Multiple Zeta Values

Time and location: Trinity term 2019, Tuesdays 10-12, C4 (Math. Inst.)

No lecture on 11 June! Replacement: Monday, 10 June, 10-12, C4.

Course description: Multiple zeta values are natural generalizations of special values of the Riemann zeta function. They have been studied at least since Euler who found many of their algebraic properties. Having been seemingly forgotten for more than 200 years, multiple zeta values were rediscovered by many mathematicians and theoretical physicists since the 1980s in several different contexts (mixed Tate motives, quantum groups, moduli spaces of vector bundles, scattering amplitudes, resurgence theory, etc.). An important open problem is to determine the dimensions of the space of multiple zeta values of a given weight and depth and to find explicit bases for these spaces.

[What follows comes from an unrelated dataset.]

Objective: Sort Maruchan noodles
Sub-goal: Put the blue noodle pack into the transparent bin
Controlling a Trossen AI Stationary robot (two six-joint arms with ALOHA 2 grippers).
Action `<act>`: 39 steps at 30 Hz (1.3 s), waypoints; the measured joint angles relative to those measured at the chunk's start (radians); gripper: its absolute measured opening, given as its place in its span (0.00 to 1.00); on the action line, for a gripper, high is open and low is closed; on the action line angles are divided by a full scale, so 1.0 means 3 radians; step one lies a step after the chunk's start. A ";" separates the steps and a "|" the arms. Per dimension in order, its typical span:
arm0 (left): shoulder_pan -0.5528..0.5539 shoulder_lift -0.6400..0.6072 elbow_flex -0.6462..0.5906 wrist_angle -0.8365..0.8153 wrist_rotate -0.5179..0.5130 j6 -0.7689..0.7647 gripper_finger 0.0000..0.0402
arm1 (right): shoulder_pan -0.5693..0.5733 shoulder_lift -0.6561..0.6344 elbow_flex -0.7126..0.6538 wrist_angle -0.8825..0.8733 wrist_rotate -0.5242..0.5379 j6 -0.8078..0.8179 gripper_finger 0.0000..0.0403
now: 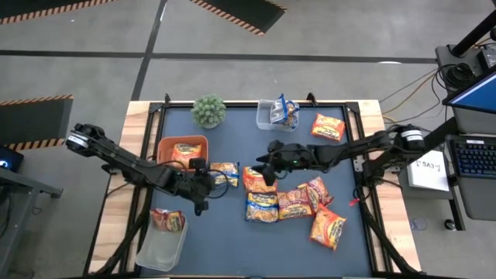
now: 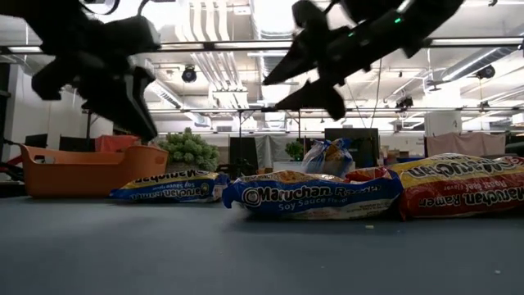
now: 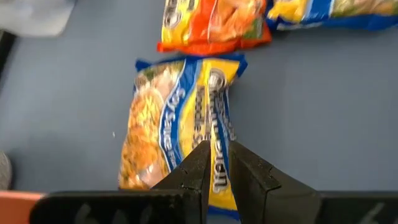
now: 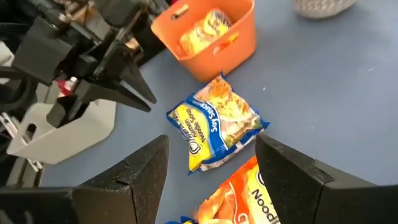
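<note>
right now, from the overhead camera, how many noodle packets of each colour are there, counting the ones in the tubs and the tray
orange-yellow packets: 4
blue-and-yellow packets: 3
dark red packets: 3
total: 10

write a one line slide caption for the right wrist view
Right gripper, open, hovers above a blue-and-yellow ramen packet beside the orange tray.

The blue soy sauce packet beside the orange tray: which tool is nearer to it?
Left. The left tool hangs right beside the blue soy sauce packet, fingers nearly shut. The right tool is farther, across it, open.
</note>
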 joint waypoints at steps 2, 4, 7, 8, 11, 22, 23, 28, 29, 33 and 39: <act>0.0000 0.0000 -0.0082 0.0081 0.0003 -0.0092 0.10 | -0.0051 0.0176 0.0118 0.0000 -0.0134 0.0001 0.57; 0.0000 0.0000 -0.0172 0.0214 -0.0001 -0.0141 0.10 | -0.0106 0.0340 0.0232 -0.0006 -0.0250 0.0002 0.57; -0.0002 0.0000 -0.0300 0.0401 0.0001 -0.0168 0.10 | -0.0190 0.0560 0.0416 -0.0037 -0.0410 0.0001 0.57; -0.0003 0.0000 -0.0331 0.0463 0.0001 -0.0174 0.10 | -0.0217 0.0628 0.0479 -0.0089 -0.0421 0.0001 0.57; -0.0003 0.0000 -0.0414 0.0583 0.0000 -0.0206 0.10 | -0.0287 0.0808 0.0652 -0.0261 -0.0422 -0.0001 0.57; -0.0003 0.0285 -0.0542 0.0673 -0.0007 -0.0364 0.10 | -0.0382 0.1224 0.1010 -0.0494 -0.0491 -0.0054 0.57; -0.0004 0.0315 -0.0540 0.0690 -0.0016 -0.0371 0.10 | -0.0386 0.1259 0.1028 -0.0488 -0.0494 -0.0054 0.57; -0.0006 0.0450 -0.0528 0.0742 -0.0040 -0.0470 0.10 | -0.0404 0.1342 0.1031 -0.0431 -0.0509 -0.0049 0.57; -0.0006 0.0468 -0.0528 0.0746 -0.0041 -0.0491 0.10 | -0.0407 0.1343 0.1030 -0.0450 -0.0509 -0.0039 0.57; -0.0004 0.0524 -0.0536 0.0725 -0.0014 -0.0521 0.10 | -0.0415 0.1389 0.1027 -0.0320 -0.0508 -0.0030 0.57; -0.0003 0.0551 -0.0542 0.0718 -0.0006 -0.0546 0.10 | -0.0416 0.1549 0.1024 -0.0047 -0.0558 -0.0005 0.57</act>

A crucial feature of multiple zeta values is that they can be written as iterated period integrals on the projective line minus three points. With considerable work one can use this integral representation to construct motivic multiple zeta values. These form a graded Q-algebra which maps surjectively onto the Q-algebra of multiple zeta values, and which is endowed with a coaction of a certain motivic Hopf algebra. This coaction, which is not known to exist for multiple zeta values, is a very important piece of structure: its systematic usage led to a partial resolution of Hoffman's conjecture which gives a basis for multiple zeta values (Brown). Another important use of motivic multiple zeta values is to give an upper bound on the space of multiple zeta values of a given weight. This was predicted by Zagier and was originally proved independently by Goncharov and Terasoma.

The goal of this course is to give an introduction to (motivic) multiple zeta values and to develop the necessary tools to prove the above-mentioned results of Goncharov, Terasoma and Brown. Since this requires a formidable amount of technical machinery (Tannakian categories, unipotent fundamental groups, etc.) and very deep results (mostly related to the existence and basic properties of the category of mixed Tate motives over Z), some parts of the construction of motivic multiple zeta values will only be sketched.

Lecture notes

Prerequisites: None, but some previous exposure to algebraic geometry (in particular Tannakian categories and Hodge theory) would be useful.

Literature:

• Y. André: Chapter 25 of Une introduction aux motifs. Panoramas et Synthèses, 17. Société Mathématique de France, Paris, 2004. xii+261 pp.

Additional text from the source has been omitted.